Citation: Stam LB, Linden SML, Oostveen LJ, Hansen HHG, Aquarius R, Slump CH, et al. (2023) Dynamic Computed Tomography Angiography for capturing vessel wall motion: A phantom study for optimal image reconstruction. PLoS ONE 18(12): e0293353. https://doi.org/10.1371/journal.pone.0293353
Editor: Peter Homolka, Medical University of Vienna: Medizinische Universitat Wien, AUSTRIA
Received: December 22, 2022; Accepted: October 11, 2023; Published: December 22, 2023
Copyright: © 2023 Stam et al. This is an open access article distributed under the terms of the Creative Commons Attribution License, which permits unrestricted use, distribution, and reproduction in any medium, provided the original author and source are credited.
Data Availability: All relevant data are within the paper and its supporting information files.
Funding: The author(s) received no specific funding for this work.
Competing interests: The authors have declared that no competing interests exist.
1. Introduction
Dynamic Computed Tomography Angiography (4D CTA) allows noninvasive evaluation of vessel dynamics by the acquisition of multiple CT scans over time [1]. Whereas a single phase CTA enables the evaluation of the anatomy and dimensions of vessels, 4D CTA facilitates evaluation of extension and shape changes of vessels over each cardiac cycle. Vessel wall motion is a result of the hemodynamic stress on the vessel wall caused by the propagating cardiac pulse pressure wave and the biomechanical properties of the vessel wall. Vessel wall motion may serve as a surrogate marker for decreased vessel wall stability, which could provide valuable insights for vascular pathologies, such as cerebral aneurysms, or cardiovascular diseases [2,3]. Therefore, insight in vessel wall motion might provide information on the biomechanical properties of these vessels and may subsequently improve diagnosis, prognosis and treatment decision for different vascular pathologies.
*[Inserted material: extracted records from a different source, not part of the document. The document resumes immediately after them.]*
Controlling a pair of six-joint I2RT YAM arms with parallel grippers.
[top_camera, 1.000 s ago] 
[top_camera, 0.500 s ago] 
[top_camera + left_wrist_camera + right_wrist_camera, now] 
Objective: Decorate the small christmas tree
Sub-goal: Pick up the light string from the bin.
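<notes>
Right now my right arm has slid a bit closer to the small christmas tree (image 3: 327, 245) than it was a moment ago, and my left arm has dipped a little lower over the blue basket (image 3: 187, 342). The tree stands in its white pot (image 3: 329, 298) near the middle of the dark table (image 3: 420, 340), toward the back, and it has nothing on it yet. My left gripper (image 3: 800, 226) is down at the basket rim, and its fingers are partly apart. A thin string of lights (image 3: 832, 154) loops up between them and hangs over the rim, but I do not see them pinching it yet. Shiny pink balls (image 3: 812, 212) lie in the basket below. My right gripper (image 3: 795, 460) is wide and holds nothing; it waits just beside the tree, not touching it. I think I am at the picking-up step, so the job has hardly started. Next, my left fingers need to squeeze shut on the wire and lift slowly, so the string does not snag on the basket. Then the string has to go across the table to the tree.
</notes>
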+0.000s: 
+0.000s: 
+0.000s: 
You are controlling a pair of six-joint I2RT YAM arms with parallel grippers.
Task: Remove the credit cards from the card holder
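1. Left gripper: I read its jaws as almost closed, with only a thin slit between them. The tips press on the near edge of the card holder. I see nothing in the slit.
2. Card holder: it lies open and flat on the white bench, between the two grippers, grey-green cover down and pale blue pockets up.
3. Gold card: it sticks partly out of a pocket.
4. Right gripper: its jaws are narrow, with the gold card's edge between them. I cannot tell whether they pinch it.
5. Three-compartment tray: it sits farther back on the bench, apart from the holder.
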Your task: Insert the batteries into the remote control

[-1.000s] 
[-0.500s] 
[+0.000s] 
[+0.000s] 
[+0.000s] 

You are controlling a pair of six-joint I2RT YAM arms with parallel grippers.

More specific, it has been reported that wall motion of cerebral aneurysms uncovers important information about the stability and thus for rupture risk estimation [4,5]. Refinement of the rupture risk estimation may improve selection of patients who are likely to benefit from preventative treatment, despite the complication risks associated with treatment. A relative vessel diameter change of 10% may sound substantial, in case of an aneurysm with a diameter of 3 mm, this only results in an absolute change of 0.3 mm [6]. Therefore, it is challenging for current non-invasive imaging systems to capture sub-millimetric vessel diameter changes and intracranial aneurysm wall motion, especially when the patient has a high heart rate [7].
In literature, only one study has reported on the accuracy of 4D CTA for capturing vessel wall movement. A previous pilot study evaluated cerebral aneurysm volume changes, showing the ability of 4D CTA to capture volume changes of approximately 3 mm3, where a sinusoidal pressure wave of 90 bpm was applied to a spherical phantom. [8] This study related the measured expansion to the input settings, instead of using a reference imaging technique. A validation study for 4D CTA for capturing vessel movement using a phantom with a reference measurement is lacking in literature.
A reference measurement with a superior spatial and temporal resolution compared to 4D CTA is needed to estimate the performance of 4D CTA. Echo-tracking based on ultrasound (US) captures vessel wall motion with a spatial resolution up to 1 μm and has a sufficient temporal resolution to capture cardiac-cycle related motion. [9] Echo-tracking is based on raw frequency (RF) data and uses a normalized cross-correlation-based algorithm for vessel wall tracking. [10] US can be used as reliable reference in a phantom experiment.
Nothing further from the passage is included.